Le ministre des Affaires étrangères, Jean-Yves Le Drian, a annoncé une aide de 1,2 milliard d'euros pour aider l'Afrique à lutter contre le coronavirus. Une aide, ou plutôt un prêt.

Article rédigé par Laurent Ribadeau Dumas
France Télévisions
Publié Mis à jour
Temps de lecture : 3 min
A l'entrée de l'hôpital de Yaoundé, capitale du Cameroun, le 6 mars 2020 (AFP - mlo)

La France va accorder une aide de "près de 1,2 milliard" d'euros pour la lutte contre la propagation du Covid-19 en Afrique, a annoncé le ministre des Affaires étrangères, Jean-Yves Le Drian, le 8 avril 2020, comme l'a rapporté franceinfo. Il s'agira de réorienter "une partie substantielle de notre aide au développement sur les enjeux de santé et les enjeux alimentaires, pour près de 1,2 milliard d'euros", a-t-il dit. Plusieurs associations ont dénoncé "la faiblesse de cette aide" et du fait qu'il s'agira de "prêts". Dans le même temps, l'annonce du ministre a déclenché une polémique sur les réseaux sociaux.

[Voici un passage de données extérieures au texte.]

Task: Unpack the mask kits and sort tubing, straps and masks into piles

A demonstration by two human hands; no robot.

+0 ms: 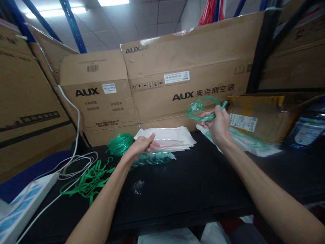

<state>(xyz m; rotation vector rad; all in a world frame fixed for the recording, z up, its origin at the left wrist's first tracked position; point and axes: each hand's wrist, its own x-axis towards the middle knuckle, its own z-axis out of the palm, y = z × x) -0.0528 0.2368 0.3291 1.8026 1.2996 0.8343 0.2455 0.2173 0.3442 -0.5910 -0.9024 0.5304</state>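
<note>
One coil of thin green tubing (208, 117), with a clear fitting inside its loop, is up in the air in front of the printed cardboard. The right hand (220, 123) has it pinched between thumb and fingers, one tube end jutting past the thumb; the lower fingers are partly hidden. The left hand (145, 144) is loosely open, thumb apart and fingers half curled, with nothing visible in its grasp; whether it touches anything below cannot be told.

Beneath and beyond that hand lie a stack of white pouches (172, 135), their number and contents unclear, and a row of clear green masks (157, 158), nested too closely to count and partly covered by the hand. Just left sits one larger green coil (119, 144), then a tangle of green straps (90, 181), also uncountable. A few clear curved strips (137, 187) lie nearer on the black table (193, 189).

Right of the right hand, green shows through clear packaging (251, 144), partly behind the forearm. Behind it stands one labelled box (269, 118), its inside unseen; a bottle (309, 130) of dark blue is cut off by the frame, like the power strip (30, 200) at left.
</note>
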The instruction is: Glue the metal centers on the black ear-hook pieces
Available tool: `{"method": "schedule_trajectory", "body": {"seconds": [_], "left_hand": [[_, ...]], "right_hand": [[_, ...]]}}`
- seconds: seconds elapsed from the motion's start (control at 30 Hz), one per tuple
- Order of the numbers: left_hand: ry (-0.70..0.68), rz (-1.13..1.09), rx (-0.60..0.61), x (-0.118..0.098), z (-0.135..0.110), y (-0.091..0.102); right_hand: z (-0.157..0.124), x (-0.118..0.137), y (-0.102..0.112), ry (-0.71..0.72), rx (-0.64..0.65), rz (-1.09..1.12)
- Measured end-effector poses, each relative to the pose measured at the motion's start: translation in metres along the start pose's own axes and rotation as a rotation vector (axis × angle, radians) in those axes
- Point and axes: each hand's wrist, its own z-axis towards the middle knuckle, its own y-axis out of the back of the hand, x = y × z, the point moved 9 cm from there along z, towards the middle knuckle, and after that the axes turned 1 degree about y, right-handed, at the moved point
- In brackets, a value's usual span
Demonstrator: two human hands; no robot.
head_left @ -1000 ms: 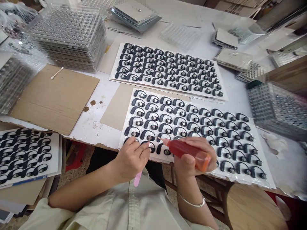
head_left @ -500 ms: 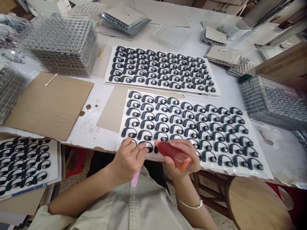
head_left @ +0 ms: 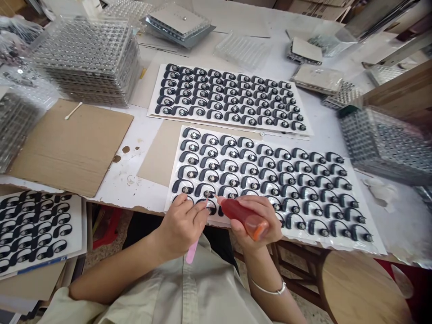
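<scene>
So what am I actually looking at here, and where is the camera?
There is no machine here: these are a person's two bare hands, filmed by one camera worn on their head. It looks forward and down, so the arms come in from the bottom edge. The left hand grips a thin pink stick, its tip at the nearest row of parts. The right hand holds a small red bottle, with its nozzle pointing at that same spot. Under them, on a white table, lies a white sheet covered with rows of black ear-hook pieces. A second such sheet lies behind it. To the left are a piece of brown cardboard with a cotton swab on it, and a stack of clear plastic trays.
</scene>
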Motion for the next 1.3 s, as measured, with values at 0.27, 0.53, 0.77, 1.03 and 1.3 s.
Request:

"Les besoins sont immenses", a souligné Jean-Yves Le Drian, selon le texte de son intervention cité par l'AFP. Il a appelé à renforcer "les systèmes de soins" en Afrique ainsi que "les capacités de détection et de recherche scientifique en appuyant la recherche africaine". Il faut aussi "assurer une mobilisation financière considérable", a insisté le chef de la diplomatie française en invitant le G7 et le G20 à œuvrer en ce sens.

"Première réponse"

L'aide évoquée par Jean-Yves Le Drian entre dans le cadre du plan appelé "Covid 19-santé en commun", détaillé sur le site de l'Agence française de Développement (AFD). Cette aide, qui "cible en priorité le continent africain", "constitue une première réponse face à la crise sanitaire et à ses conséquences économiques et sociales immédiates".

"Elle comprend plusieurs leviers d’actions : 150 millions d’euros sous forme de dons, un milliard d’euros sous forme de prêts afin de répondre aux enjeux de court terme des pays ou des banques publiques de développement partenaires de l’AFD", précise l'agence.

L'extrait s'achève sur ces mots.